Despite the advantages of edge computing, there are a few concerns that are mostly due to the servicing needs, power consumption and remote administration of the infrastructures that need to be implemented. Especially in cases of small office branches or shop-in-a-shop scenarios, a dedicated and controlled environment for hosting sensitive hardware equipment is very difficult to allocate. Power consumption and air conditioning needs are also limiting factors. A possible solution that addresses these concerns is the usage of Single-Board Computers (SBCs).

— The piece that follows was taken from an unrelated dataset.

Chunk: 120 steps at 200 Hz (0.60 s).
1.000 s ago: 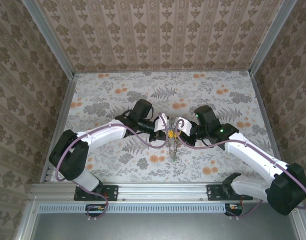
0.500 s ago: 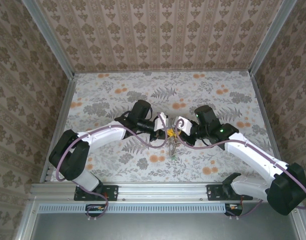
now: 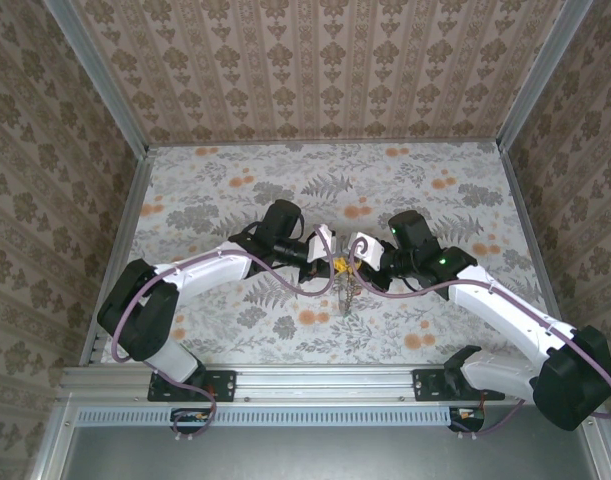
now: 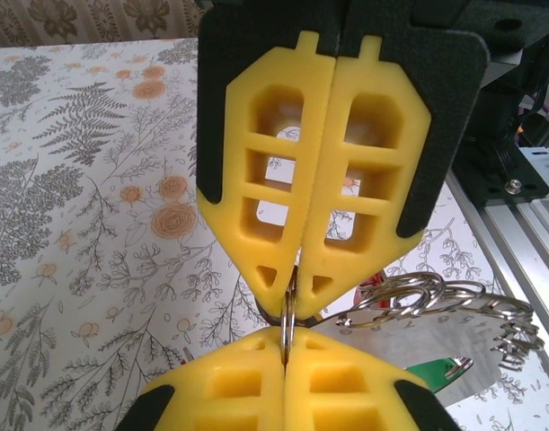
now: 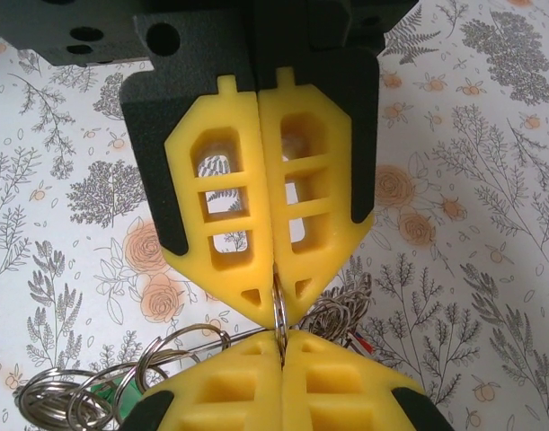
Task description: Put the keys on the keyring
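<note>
Thin keyring (image 4: 288,314) edge-on, silvery keys (image 4: 512,328) hanging beside.

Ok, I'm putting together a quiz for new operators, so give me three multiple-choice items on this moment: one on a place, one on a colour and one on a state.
1. Where over the table do the left gripper and right gripper meet?
A) far edge
B) middle
C) left edge

2. What colour are the fingers?
A) red
B) blue
C) yellow

3. How is the left gripper?
A) wide open
B) shut on the ring
C) shut on nothing

Answers:
1 B: the top view shows them tip to tip above the middle.
2 C: both wrist views show yellow fingers.
3 B: its fingers are pressed together, with the thin ring pinched at their tips.
</note>
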### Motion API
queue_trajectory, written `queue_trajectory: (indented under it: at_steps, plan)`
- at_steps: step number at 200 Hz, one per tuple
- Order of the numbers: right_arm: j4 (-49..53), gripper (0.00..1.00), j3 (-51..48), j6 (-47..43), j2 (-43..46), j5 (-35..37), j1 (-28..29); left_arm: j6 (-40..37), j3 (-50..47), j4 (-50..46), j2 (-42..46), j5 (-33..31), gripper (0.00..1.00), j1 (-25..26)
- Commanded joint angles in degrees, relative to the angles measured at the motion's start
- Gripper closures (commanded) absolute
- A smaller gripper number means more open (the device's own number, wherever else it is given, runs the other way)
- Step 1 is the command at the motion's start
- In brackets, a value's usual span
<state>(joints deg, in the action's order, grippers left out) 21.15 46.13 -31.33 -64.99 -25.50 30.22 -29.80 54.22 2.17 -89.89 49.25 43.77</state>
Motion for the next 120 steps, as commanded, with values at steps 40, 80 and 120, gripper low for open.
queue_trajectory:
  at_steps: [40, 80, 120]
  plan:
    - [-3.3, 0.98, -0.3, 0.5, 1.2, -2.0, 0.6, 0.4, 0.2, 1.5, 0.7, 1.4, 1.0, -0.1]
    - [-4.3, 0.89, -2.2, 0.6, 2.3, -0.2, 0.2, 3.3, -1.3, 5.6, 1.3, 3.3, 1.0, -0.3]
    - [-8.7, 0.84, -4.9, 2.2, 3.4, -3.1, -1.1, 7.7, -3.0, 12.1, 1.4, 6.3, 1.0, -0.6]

Over the last decade, SBCs have become increasingly relevant due to their low power consumption, low purchasing cost and minimal heat generation. Additionally, the rapid development of power-efficient processors, mostly based on the Aarch64 (ARM64) architecture, makes SBCs ideal for numerous applications such as Internet of Things (IoT), experimentation, prototy** and robotics. The increased demand for more powerful and scalable SBC platforms drives hardware manufacturing companies to produce several different boards either for general-purpose development or optimized for specific tasks (i.e., sensor control, image processing and data analytics) [2]. In the same context, modern SBCs also feature powerful specifications, such as more physical memory (RAM), and are equipped with faster embedded hardware, such as USB3 ports, gigabit Ethernet controllers, Bluetooth radios and Wi-Fi adapters. Indicative examples of such SBCs are Raspberry Pi (by Raspberry Foundation), NVIDIA Jetson (by NVIDIA Corporation), Layerscape Design Board (by NXP Semiconductors) and Quartz64 (by Pine64).

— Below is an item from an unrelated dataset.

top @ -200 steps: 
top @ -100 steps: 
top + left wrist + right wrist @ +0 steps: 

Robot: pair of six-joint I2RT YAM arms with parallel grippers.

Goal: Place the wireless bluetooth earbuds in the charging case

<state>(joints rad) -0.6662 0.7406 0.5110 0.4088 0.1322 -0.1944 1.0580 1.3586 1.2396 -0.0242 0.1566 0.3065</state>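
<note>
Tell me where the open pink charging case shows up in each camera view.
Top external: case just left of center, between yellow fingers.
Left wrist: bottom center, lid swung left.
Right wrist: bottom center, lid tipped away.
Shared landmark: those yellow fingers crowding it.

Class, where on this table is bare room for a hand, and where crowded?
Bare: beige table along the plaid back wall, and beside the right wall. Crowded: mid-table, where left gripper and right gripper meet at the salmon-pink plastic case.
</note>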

Even though SBCs seem to be a viable and appealing option for edge computing, it is essential to take into account a number of important factors in order to implement reliable, expandable and efficient infrastructures. Specifically, one of the most important prerequisites is that these edge infrastructures shall feature enterprise-level functionalities, such as flexible administration, failover clustering capabilities, and disaster recovery tools. Additionally, all hosted services should be hardware-independent and easily migratable among different types of hosts. Based on the above facts, the underlying technology on which these infrastructures should be based on is virtualization.
This paper aims to investigate the possibility of adopting virtualization technology on Single-Board Computers (SBCs) for the implementation of reliable and cost-efficient edge-computing environments. The scope of this investigation is to study the current technological advances and capabilities in both hardware and software bases in order to examine the viability of such implementations.

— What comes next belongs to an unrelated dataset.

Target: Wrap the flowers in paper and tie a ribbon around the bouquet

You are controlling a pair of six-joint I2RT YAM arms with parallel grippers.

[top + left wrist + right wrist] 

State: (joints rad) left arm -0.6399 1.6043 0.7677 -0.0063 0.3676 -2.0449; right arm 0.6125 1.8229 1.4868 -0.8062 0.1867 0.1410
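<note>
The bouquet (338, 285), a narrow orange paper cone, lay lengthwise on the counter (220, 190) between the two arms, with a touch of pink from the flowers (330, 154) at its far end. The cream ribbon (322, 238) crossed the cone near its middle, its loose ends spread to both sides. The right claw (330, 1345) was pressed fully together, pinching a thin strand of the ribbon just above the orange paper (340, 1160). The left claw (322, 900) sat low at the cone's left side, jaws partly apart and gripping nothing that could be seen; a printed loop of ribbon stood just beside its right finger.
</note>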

The structure of the paper is as follows. Section 2 provides an overview of works in the field of Single-Board Computer, edge computing and virtualization technology implementations along with relevant studies that combine these technologies. Section 3 presents the overall research structure and roadmap, featuring a detailed analysis of the phases and the involved steps followed. Section 4 provides a description of the experimentation process concerning the installation of type-1 hypervisors on the selected SBC along with the hardware environment analysis and limitations. Section 5 features the testing environment preparation and the hypervisor platforms testing, and identifies the possible technical limitations involved. Section 6 presents a case study for replacing a traditional edge-computing infrastructure of a financial organization with an SBC base. The performance testing and results analysis are provided. Section 7 presents the conclusions and proposes future work.
2. Related Work
This section provides an overview of works in the field of Single-Board Computer, edge computing, serverless computing and virtualization technology implementations along with relevant studies that combine these technologies. This analysis is crucial in order to define the enabling technologies that could be used in edge SBC computing virtualized scenarios.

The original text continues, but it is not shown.